• _TASK DIRECTIONS_
Begin the copy at the line containing "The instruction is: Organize" and end it at the final line of the material below, reproducing each line exactly, without images.

• _AVAILABLE DATA_
╔══

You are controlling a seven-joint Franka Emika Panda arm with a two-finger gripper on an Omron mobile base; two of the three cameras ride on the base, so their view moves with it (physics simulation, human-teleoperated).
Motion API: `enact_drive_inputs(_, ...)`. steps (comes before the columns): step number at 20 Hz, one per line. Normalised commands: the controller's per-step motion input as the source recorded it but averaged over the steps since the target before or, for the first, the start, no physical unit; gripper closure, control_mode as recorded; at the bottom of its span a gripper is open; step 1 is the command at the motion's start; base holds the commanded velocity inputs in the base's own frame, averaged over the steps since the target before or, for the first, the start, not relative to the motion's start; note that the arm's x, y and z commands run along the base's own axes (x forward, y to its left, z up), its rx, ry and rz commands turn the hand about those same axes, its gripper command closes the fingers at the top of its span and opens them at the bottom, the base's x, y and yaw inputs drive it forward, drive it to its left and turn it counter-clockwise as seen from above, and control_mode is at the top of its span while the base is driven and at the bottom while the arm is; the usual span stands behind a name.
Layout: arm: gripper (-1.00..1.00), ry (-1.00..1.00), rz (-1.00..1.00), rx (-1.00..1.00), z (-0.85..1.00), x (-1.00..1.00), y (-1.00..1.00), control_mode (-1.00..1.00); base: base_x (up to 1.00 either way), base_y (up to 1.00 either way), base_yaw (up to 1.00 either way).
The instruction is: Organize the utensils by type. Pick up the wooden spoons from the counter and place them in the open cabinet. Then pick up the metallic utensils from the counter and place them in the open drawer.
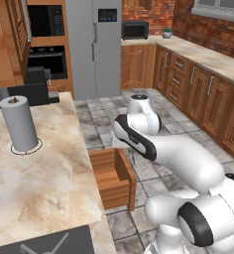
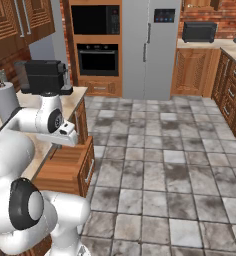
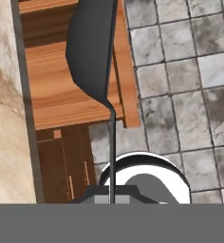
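Your gripper (image 3: 112, 199) is clamped on the thin handle of a grey metal spoon (image 3: 92, 52), bowl pointing away from the hand. The spoon hangs above the open drawer (image 1: 114, 178), which juts from under the counter (image 1: 39, 183) edge over the tiled floor (image 2: 155, 165).

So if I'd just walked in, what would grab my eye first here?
Probably the big white robot arm reaching over the open drawer beside the marble-look counter. In the hand view, its shut gripper pinches a thin grey metal spoon hanging over that drawer. A grey paper towel roll stands on the counter.
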Motion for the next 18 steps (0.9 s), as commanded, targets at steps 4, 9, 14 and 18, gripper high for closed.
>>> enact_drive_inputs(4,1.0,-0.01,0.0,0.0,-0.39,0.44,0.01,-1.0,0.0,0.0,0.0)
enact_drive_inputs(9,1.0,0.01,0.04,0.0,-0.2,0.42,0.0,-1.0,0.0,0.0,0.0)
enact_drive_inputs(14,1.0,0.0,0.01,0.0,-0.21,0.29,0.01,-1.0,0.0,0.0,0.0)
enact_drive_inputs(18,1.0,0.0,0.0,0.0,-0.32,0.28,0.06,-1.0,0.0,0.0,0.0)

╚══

• _EXPECTED ANSWER_
The instruction is: Organize the utensils by type. Pick up the wooden spoons from the counter and place them in the open cabinet. Then pick up the metallic utensils from the counter and place them in the open drawer.
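Your gripper (image 3: 112, 199) is clamped on the thin handle of a grey metal spoon (image 3: 92, 52), bowl pointing away from the hand. The spoon hangs above the open drawer (image 1: 114, 178), which juts from under the counter (image 1: 39, 183) edge over the tiled floor (image 2: 155, 165).

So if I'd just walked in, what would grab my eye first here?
Probably the big white robot arm reaching over the open drawer beside the marble-look counter. In the hand view, its shut gripper pinches a thin grey metal spoon hanging over that drawer. A grey paper towel roll stands on the counter.
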Motion for the next 18 steps (0.9 s), as commanded, targets at steps 4, 9, 14 and 18, gripper high for closed.
>>> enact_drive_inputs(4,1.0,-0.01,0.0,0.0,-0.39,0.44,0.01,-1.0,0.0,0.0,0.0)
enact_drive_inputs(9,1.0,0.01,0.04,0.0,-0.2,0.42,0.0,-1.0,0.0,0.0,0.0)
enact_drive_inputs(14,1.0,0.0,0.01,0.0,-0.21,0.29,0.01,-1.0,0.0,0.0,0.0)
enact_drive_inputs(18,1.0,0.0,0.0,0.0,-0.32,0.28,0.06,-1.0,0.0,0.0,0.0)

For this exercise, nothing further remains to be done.